Currently I have a studio that accommodates tabletop product photography with one of my 4x5 cameras, or my medium format system camera.  Although it would serve for limited portrait work, I prefer to shoot environmental portraits on location, with my 8x10, 4x5, or my rangefinder medium format camera depending on the intended usage, budget and limitations of the location.  I have carefully selected my equipment to provide a great deal of latitude in approaching a shoot, without sacrificing quality.  Large size negatives allow for aggressive cropping and maximum flexibility in reproduction sizes available to my clients' designers, although I have not abandoned digital; the image below was made with a DSLR two generations of digicams ago...according to my bag. 

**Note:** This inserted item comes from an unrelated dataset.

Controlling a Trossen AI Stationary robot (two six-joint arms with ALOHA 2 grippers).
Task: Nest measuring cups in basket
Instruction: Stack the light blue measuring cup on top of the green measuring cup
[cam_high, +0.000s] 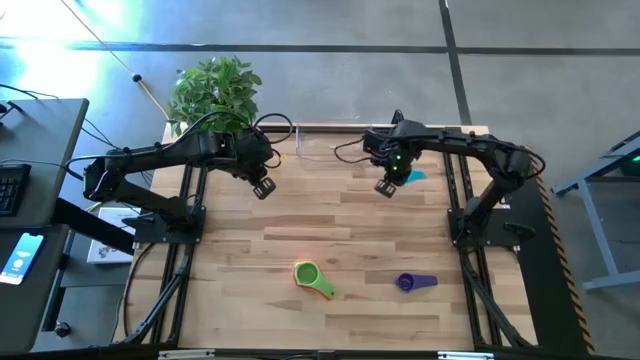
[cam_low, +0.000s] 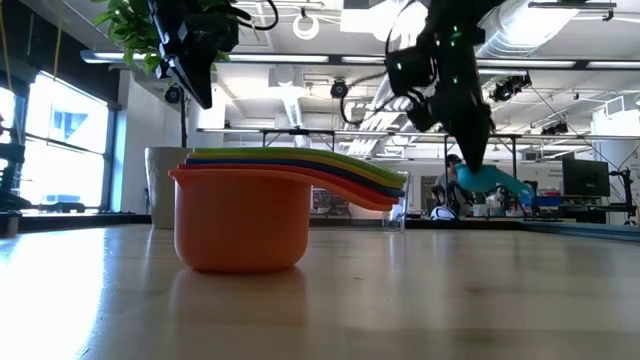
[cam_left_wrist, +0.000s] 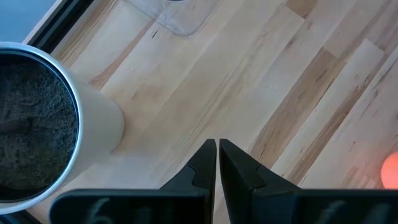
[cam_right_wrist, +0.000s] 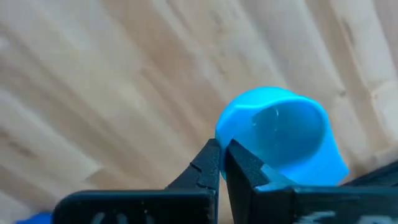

Although the examples below are editorial, this should give you an idea of the resolution that can be achieved using 4x5 sheet film.  The shot was hand held on a Graflex Super Graphic at the annual Rough and Tumble Engineer's Association Harvest show.

 

The top and bottom were cropped to create a panoramic aspect ratio after scanning

Detail images were simply cropped out of the original scan. 

 

I employ a wide range of color and black and white films to convey mood.  A good example of this would be the images I made of the Stone and Key Cellars bottle (on spec) recently for an upcoming article on my tabletop photography process

This image was taken on Fuji peel-apart Polaroid film, which also yields a negative.  Above is a scan of the recovered negative.  The tone of the colors and the unique grain structure lend the image a "vintage" 1970's beer print ad look, appropriate for a holiday print advert.